Tap handles: you see them by the
bazillion now…big, gnarly, colorful, showy tap handles, artfully
sculpted into skeletons, gargoyles, shapely women, even a
battery-powered lighthouse—anything that establishes a visual
connection to the brand that slides under it.
Do they help sell beer? Nobody knows, that’s for sure, but brewers
and their marketers sure have fun doing it. So do the retailers working
those handles, and the customers who are able to watch their favorite
handles being pulled. Again, the question, does anybody try a beer
based on what its handle looks like?
The truth, as superficial as you may find it, is “yes”.
One year, Rogue Brewing in Ashland, Oregon presented us at Father’s
Office with a beautiful skeleton as the tap marker for their brand. It
was with great pride we pulled a beer from that one. Did staff suggest
a Dead Guy Ale so they could pull that handle? I think they did.

One thing about those who sit at the bar and not at the
tables: they tend to be more involved in beer, more interested in what
might be new. Even though at Father's Office the beer selection often
changed each day and was printed and handed out to careful scrutiny, a
lot of places stick to a list in a more doctrinaire manner, changing
rarely. A new handle could have a greater import and stand out.
Some handles are so top-heavy that when they are pulled downward
they exert so much stress on the fitting below that eventually they
actually break: an embarrassing moment indeed!
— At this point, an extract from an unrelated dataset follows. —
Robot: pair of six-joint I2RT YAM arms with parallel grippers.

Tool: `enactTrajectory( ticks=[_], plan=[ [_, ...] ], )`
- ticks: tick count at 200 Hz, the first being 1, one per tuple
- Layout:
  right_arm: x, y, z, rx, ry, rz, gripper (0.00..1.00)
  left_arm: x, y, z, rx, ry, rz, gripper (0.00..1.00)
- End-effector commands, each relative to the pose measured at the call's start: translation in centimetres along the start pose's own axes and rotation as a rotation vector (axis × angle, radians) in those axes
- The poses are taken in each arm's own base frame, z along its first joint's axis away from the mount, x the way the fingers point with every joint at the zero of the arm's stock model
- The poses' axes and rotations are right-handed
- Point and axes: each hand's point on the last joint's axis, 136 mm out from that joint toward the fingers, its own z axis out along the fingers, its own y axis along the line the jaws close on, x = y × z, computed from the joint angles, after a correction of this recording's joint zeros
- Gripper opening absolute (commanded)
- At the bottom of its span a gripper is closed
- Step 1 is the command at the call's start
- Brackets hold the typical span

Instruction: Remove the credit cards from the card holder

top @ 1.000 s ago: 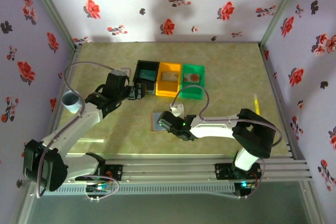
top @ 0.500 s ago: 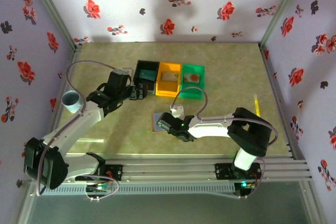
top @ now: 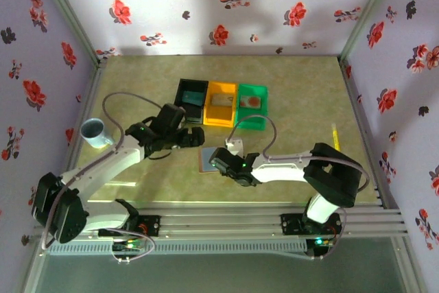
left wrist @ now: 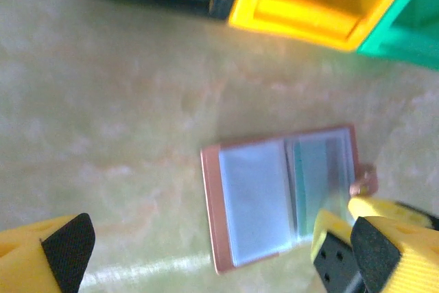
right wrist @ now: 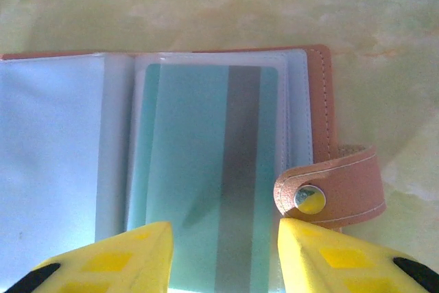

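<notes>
Overhead and wrist views of a two-arm robot at a table [top: 302, 101]. The card holder [top: 208, 158] lies open and flat near the middle front of the table, just in front of a row made up of a black bin [top: 191, 92], an orange bin [top: 221, 98] and a green bin [top: 252, 116]. Its blue-grey inside faces up, with the brownish-pink rim and the clasp tab [right wrist: 329, 190] at one side. A teal-green credit card [right wrist: 206, 169] with a grey stripe sits inside a clear sleeve on the leaf beside the tab. What looks like a pale card [top: 252, 101] with an orange-red spot rests in the green bin.

The teal card is probably light, thin, stiff and slippery, and it lies flush in its sleeve, so there is little edge to catch. The likeliest hold is its short edge at the sleeve's mouth, pinched across the thickness and slid out. The holder looks soft and light and may lift or skid along unless its empty leaf is pinned.

The right arm stretches left, low over the table. The right gripper [right wrist: 219, 265] points down at the card's near edge with its yellow fingers partly spread, and contact cannot be judged. The left arm reaches in diagonally. The left gripper [left wrist: 212, 255] hovers over the holder, jaws fully spread, holding nothing
</notes>
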Motion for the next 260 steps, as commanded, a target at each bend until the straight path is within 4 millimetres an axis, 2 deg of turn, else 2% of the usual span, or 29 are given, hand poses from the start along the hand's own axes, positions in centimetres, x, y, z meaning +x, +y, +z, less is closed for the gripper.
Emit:
enactTrajectory(
  ticks=[1,41,108,188,260],
  plan=[
    [-0.4,-0.2,-0.3,-0.014,-0.009,0.014,0.46,2.0,0.0,0.2,0.022,0.035,-0.119,1.0],
    [-0.4,-0.6,-0.2,-0.01,-0.009,0.015,0.46,4.8,0.3,1.5,0.005,0.093,-0.175,1.0],
    [-0.8,-1.1,-0.2,-0.012,-0.013,0.034,0.46,7.2,1.2,3.9,-0.046,0.172,-0.204,1.0],
    [-0.3,-0.7,0.1,-0.034,0.011,0.041,0.45,8.0,1.9,5.0,-0.136,0.235,-0.221,1.0],
    [-1.5,-1.2,-1.4,-0.04,-0.031,0.05,0.44,8.8,1.3,6.1,-0.225,0.306,-0.177,1.0]
  ],
)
Others are so fat they can't be pulled without opening the
adjacent tap and sending good, expensive craft beer gushing down to the
floor: another embarrassing moment.
But you still see it over and over: someone sits at your bar and
begins the familiar head waggle indicating they're trying to figure
out what you have on tap. It's at that point that a kind bartender
jumps in with, "Let me tell you what we have on tap."